* [Action item]
From the line containing "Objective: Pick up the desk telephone" down to the last line of the data, output each line word for word and include nothing else.

* [Given material]
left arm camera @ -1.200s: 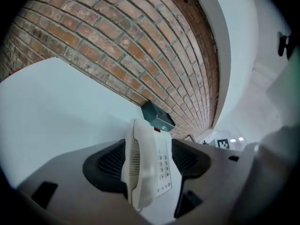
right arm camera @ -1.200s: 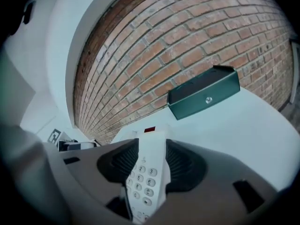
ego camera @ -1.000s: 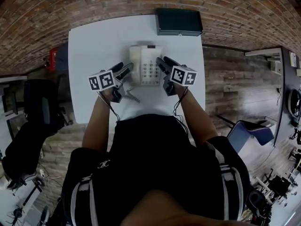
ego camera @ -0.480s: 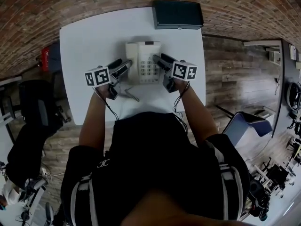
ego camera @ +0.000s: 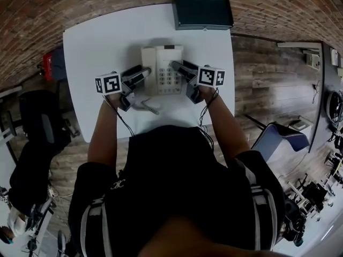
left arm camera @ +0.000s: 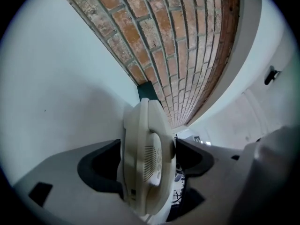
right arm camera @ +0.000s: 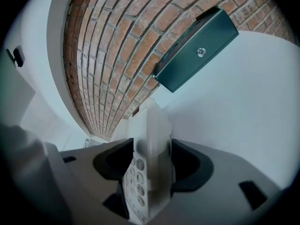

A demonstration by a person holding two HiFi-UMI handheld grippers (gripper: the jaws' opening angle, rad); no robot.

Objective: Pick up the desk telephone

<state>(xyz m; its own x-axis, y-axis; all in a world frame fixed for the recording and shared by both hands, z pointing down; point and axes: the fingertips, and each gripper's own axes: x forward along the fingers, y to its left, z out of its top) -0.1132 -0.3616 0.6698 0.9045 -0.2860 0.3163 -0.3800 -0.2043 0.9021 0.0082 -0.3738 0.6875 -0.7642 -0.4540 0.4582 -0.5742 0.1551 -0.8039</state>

* [Answer section]
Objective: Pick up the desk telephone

<state>(xyz m; its own x-axis, y-axis; all in a world frame fixed for the recording and shared by both hands, z pointing down; point and axes: the fingertips, and each gripper's own axes: x forward along the fingers, y to its left, z out of its top) -0.1132 -0.3616 0.6698 0.9045 -0.2860 0.3163 -0.3800 -0.2043 0.9021 0.0082 -0.3738 0.6875 -0.7642 -0.4540 0.4582 -0.5742 0.1551 -0.8039</state>

With that, the exercise is complete.